[rc5] Blocks

Marc Sissom msissom at dnaent.com
Thu Oct 9 16:33:31 EDT 1997

David McNett wrote:
I understand that you have accepted the responsibilities and
results of being the "point man" for the bovine crew, but you
gotta admit that some of the stuff you spilled out here is
some really rosy colored hindsight.

> There are many reasons why we are reluctant to release the source
> to the V2 code.  One of these reasons is that, yes, maintaining
> controls on the source code does improve security slightly.
> This, however, is not the only reason we're controlling the
> source distribution.  In fact, it's not even our primary reason.

Righto, we've seen this before.
> If we were as concerned with source availibility as a method of
> security like you seem to think, do you really expect that we
> would have gone to the effort of retaining support for the V1
> clients?  Let me remind you that the V1 client source code is
> quite available and that these V1 clients are still perfectly
> valid vehicles for participating in the Bovine effort.  Certainly
> security through obscurity were our goal, we would have ripped out
> support for V1 clients months ago.

Good point and I'm glad that you've finally thought of it.
> In fact, we have gone to great lengths to ensure that V1 clients are
> and will always be supported.

Huh? If you change your mind, v1 support could be turned off
with the flip of a bit!
> The pre-V2 Bovine community was a very confusing and disjointed
> effort.  There were, at that point, three seperate development efforts
> under way in building clients.

Three? Only three? Perhaps three major ones that were getting
attention from users. Several of us were developing, and dropped
our efforts when we saw the limits of the utility.

>  None of these efforts was a perfect
> solution, however.  One was fast, the other had better features, and
> neither was as stable as the third.  This was a horribly confusing
> situation for both experienced crackers and potential crackers as
> well.

Confusing? Bah! All you had to do was survey the situation, try
out the clients and then select the one that worked best for
our particular situation. This is how our society and economy
is supposed to work. Those that make poor choices get poor results.

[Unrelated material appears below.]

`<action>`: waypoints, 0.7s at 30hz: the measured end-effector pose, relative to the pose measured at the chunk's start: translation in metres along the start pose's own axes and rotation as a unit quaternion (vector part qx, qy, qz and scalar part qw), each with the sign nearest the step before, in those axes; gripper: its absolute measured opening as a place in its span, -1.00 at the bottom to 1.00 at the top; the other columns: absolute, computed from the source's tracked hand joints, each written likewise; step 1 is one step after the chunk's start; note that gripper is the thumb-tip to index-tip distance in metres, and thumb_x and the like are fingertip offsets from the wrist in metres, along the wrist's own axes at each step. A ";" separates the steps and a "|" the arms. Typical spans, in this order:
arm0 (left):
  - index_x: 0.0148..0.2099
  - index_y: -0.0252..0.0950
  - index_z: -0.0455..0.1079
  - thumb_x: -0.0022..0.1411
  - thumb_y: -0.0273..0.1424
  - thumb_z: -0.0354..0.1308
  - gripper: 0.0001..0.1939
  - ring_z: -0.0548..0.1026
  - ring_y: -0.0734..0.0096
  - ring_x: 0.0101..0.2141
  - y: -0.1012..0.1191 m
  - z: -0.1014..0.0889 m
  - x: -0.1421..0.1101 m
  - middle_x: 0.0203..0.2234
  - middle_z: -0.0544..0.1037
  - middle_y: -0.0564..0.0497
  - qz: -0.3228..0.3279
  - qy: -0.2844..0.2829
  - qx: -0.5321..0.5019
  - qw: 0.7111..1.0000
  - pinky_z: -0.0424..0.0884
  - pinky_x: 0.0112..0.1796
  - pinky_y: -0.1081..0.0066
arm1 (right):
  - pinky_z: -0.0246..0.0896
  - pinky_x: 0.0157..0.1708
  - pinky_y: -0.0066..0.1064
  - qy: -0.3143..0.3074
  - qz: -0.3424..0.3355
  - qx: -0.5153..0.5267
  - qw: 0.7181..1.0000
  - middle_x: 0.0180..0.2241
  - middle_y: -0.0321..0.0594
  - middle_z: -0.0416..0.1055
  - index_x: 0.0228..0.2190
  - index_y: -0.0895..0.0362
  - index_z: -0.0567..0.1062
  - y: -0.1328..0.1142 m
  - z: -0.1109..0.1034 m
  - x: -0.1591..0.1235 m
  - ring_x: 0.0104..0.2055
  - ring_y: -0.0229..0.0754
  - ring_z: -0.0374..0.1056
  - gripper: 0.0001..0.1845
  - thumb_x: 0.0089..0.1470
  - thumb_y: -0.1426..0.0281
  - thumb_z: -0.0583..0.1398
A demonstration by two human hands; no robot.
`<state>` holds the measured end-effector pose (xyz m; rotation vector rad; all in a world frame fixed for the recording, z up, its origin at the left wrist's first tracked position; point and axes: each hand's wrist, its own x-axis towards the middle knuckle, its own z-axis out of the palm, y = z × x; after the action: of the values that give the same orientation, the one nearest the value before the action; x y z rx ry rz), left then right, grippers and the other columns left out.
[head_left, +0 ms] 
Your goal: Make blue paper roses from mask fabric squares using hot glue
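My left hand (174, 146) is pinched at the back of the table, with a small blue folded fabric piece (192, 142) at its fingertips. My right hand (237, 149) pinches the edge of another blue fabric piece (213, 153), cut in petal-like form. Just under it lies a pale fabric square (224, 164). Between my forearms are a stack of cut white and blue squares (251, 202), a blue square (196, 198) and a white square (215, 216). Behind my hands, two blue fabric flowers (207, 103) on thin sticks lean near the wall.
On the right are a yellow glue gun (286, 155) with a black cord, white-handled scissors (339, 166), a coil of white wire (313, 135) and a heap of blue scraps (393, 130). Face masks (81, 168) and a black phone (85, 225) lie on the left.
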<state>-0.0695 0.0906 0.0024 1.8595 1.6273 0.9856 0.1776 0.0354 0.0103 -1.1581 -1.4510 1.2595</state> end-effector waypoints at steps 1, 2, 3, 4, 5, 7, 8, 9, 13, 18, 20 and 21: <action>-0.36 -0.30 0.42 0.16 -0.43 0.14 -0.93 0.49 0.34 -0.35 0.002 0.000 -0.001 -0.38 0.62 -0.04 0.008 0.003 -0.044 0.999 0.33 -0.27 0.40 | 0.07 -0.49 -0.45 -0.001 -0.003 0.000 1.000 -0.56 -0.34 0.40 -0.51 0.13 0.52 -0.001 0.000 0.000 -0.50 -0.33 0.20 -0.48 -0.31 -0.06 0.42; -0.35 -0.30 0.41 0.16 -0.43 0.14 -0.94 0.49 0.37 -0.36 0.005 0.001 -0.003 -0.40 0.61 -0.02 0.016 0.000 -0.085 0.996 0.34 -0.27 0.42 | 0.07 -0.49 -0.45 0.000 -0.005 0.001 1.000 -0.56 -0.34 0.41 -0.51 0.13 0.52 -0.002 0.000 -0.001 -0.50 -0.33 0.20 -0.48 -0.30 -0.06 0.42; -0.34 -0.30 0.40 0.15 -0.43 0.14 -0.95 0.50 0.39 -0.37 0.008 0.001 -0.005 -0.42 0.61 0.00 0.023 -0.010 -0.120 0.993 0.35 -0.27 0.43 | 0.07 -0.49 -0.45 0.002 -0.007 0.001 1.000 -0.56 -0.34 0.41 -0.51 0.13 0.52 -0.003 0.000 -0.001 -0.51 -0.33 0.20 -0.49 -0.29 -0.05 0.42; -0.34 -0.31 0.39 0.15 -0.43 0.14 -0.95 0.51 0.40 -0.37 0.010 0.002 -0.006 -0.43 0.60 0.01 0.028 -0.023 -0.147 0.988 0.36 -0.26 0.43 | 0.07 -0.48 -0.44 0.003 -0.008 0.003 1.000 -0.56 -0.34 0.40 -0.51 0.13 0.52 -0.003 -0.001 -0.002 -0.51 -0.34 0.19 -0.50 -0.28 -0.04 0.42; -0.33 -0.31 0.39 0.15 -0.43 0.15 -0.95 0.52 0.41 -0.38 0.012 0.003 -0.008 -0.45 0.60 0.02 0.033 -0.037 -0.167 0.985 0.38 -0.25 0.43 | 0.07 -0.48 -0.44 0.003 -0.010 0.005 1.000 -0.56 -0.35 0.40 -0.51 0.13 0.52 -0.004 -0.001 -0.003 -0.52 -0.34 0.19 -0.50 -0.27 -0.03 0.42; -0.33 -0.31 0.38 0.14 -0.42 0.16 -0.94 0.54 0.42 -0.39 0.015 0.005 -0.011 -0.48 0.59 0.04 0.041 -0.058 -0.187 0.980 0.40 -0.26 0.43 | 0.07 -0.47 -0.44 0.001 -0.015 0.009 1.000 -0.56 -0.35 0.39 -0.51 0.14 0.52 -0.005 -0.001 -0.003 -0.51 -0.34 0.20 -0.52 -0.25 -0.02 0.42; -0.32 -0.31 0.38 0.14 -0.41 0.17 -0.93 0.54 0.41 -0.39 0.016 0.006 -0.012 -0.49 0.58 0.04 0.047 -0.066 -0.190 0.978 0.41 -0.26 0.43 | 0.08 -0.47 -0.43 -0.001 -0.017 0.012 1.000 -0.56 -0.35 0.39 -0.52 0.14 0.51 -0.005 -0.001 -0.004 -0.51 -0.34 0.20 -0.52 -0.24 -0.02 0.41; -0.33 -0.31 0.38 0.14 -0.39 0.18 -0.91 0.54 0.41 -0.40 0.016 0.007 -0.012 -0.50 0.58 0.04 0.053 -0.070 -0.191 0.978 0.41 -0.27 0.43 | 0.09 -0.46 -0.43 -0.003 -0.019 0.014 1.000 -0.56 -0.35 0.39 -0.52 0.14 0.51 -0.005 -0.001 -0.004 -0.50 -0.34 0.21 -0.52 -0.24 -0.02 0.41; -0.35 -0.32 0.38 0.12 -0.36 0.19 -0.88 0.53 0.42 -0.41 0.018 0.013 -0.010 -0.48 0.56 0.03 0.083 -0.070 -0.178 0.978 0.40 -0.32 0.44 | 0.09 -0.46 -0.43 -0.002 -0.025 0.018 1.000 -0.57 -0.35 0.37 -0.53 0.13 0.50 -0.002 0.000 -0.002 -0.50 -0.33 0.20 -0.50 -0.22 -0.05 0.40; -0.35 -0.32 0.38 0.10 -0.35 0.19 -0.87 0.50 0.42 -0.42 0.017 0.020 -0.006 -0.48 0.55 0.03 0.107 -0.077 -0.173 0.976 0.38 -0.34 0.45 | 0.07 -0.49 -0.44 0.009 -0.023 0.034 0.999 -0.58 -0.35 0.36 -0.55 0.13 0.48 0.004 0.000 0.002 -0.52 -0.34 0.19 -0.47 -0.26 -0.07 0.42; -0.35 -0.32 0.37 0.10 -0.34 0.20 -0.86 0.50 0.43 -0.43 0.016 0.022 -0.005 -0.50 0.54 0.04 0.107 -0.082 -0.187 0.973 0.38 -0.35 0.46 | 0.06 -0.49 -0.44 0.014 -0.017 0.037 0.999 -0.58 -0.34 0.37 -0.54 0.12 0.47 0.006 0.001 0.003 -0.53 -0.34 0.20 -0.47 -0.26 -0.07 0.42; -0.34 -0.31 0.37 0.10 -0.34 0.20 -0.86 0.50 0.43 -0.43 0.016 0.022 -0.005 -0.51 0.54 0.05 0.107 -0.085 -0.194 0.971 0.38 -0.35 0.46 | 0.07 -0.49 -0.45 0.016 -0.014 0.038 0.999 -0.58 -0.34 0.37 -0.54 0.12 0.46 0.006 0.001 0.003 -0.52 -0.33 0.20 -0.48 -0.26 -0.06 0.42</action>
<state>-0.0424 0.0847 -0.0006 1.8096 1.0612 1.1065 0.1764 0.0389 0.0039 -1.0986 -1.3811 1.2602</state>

The point is, choices. As it turned out, the bovine product
was not the best choice for anybody. The "other" clients were
faster, had better features, were more stable...that's how they
got incorporated into the "coding team". Before users started
making use of the "enhanced" v1 code, the other coders were

> Take a moment to imagine how confusing and less effective we would be
> now if there were four or five current clients for each platform, each
> with a barely-portable and non-integrated code base.  None of the
> platforms would have compatible buffer files, making the management of
> a mixed-platform site much more difficult.  Some clients, of course,
> would be no longer supported, the author having lost interest in RC5
> and moved on to spend his time playing Ultima Online.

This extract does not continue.